Lab Test Considerations: Monitor fasting plasma glucose, heomglobin A1c and liver tests prior to starting therapy. Blood glucose and or fasting blood glucose should be self-monitored by patient weekly for first 2–3 mo and first 4–6 mo after dose increase, and periodically thereafter. If hyperglycemia occurs, may require initiation or adjustment of hypoglycemic agents.
- Monitor serum electrolytes (potassium, magnesium) prior to and periodically during therapy. Correct hypokelemia and hypomagnesemia before starting therapy and as needed.
- Monitor liver tests after 1–2 wks on therapy, then monthly for 3 months, and every 6 mo thereafter. If ALT is normal at baseline and ↑ of 3–5 times the upper limit of normal occur, repeat test in 1 wk or 48 hrs if >5 time upper limit of normal. If ALT is abnormal at baseline and ↑ of 3–5 times baseline level occur during therapy, repeat test within 1 wk or sooner if >5 time upper limit of normal. If levels are confirmed or rising, interrupt therapy and determine cause. Monitor ALT, AST, alkaline phosphatase, and total bilirubin weekly or more frequently if any level exceeds 5 times baseline level if abnormal baseline or 5 times upper limit of normal if baseline normal. If abnormalities resolve, resume therapy cautiously and monitor closely.
- Monitor pituitary function (TSH/free T4, GH/IGF-1) prior to starting and periodically during therapy.
- May cause asymptomatic and reversible ↑ in amylase and lipase.
- May cause slight ↓ in hemoglobin and minimal ↑ in PT and PTT.
- Deficient knowledge, related to disease process and medication regimen (Patient/Family/Teaching)
- SC: Pinch skin and inject at 45° angle into top of thigh or abdomen. Place cotton ball or alcohol wipe over injection site and press for 5 seconds. Do not massage. Rotate sites; do not administer into site that is red or irritated. Solution is clear and colorless, do not inject solutions that are discolored or contain a precipitate.
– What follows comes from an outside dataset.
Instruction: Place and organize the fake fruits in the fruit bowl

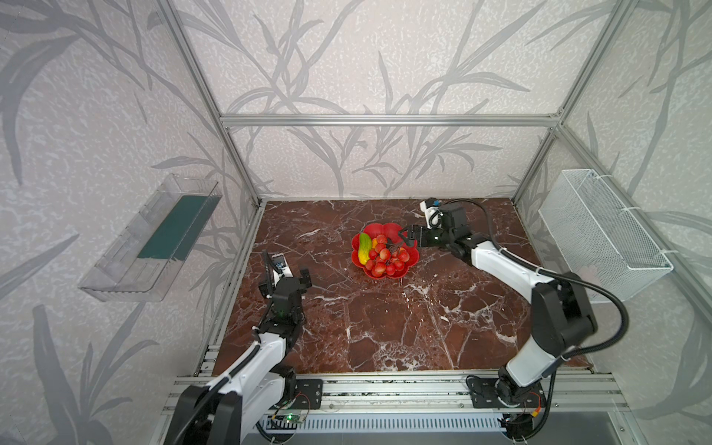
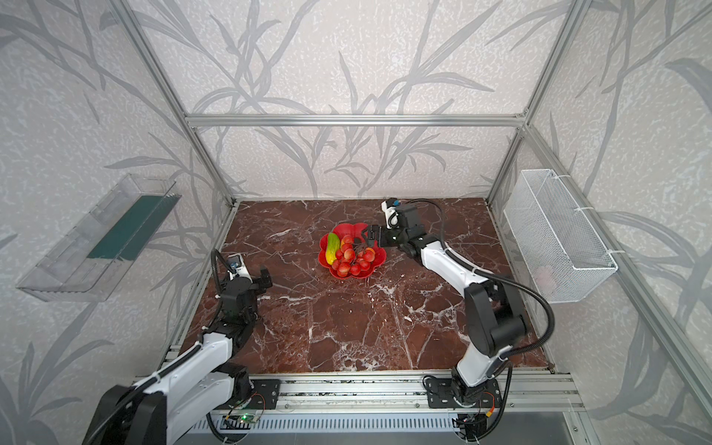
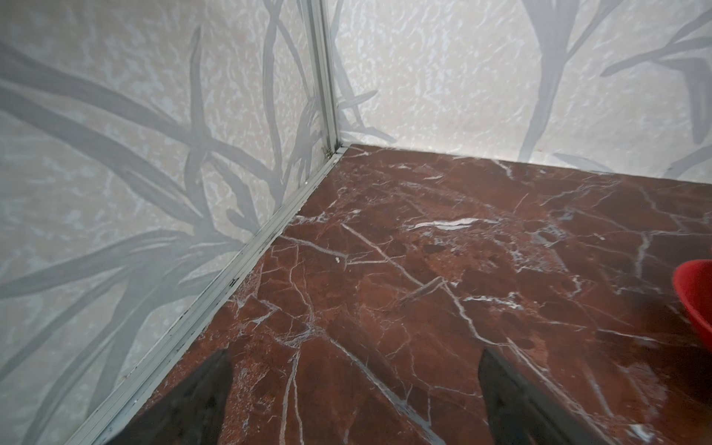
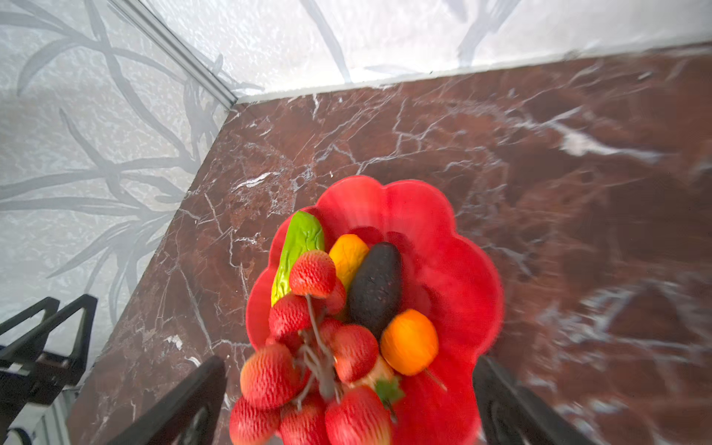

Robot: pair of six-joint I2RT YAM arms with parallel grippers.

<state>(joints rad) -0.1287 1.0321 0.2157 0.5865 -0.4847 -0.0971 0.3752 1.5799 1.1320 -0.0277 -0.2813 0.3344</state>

- IM: Allow vial to reach room temperature for at least 30 min, but not more than 24 hrs. Reconstitute with 2 mL diluent provided by manufacturer following manufacturer's instructions. Concentration: 10 mg/mL, 20 mg/mL, or 30 mg/mL based on dose.Shake vial moderately in horizontal position for at least 30 seconds until uniform suspension is formed; repeat shaking until all powder is completely suspended. Do not administer suspensions that are discolored or contain particulate matter. Inject slowly at a 90° angle into left or right gluteus. Missed dose may be given up until 14 days before next scheduled dose.
- Instruct patient in correct technique for injection, care and disposal of equipment. Advise patient to read Medication Guide prior to using and with each Rx refill, in case of changes.
- Advise patient to notify health care professional if signs and symptoms of hypocortisolism and hyperglycemia (excessive thirst, high urine output, increased appetite with weight loss, tiredness) occur.
- Advise patient to notify health care professional of all Rx or OTC medications, vitamins, or herbal products being taken and to consult with health care professional before taking other medications
- Advise female patient to notify health care professional if pregnancy is planned or suspected or if breastfeeding.
- Reduction in 24-hour urinary free cortisol (UFC), typically seen in 2 mo.
- Improvement in signs and symptoms of Cushing's disease.
- Reduction in growth hormone concentrations and normalization of insulin-like growth factor–1 concentrations in patients with acromegaly.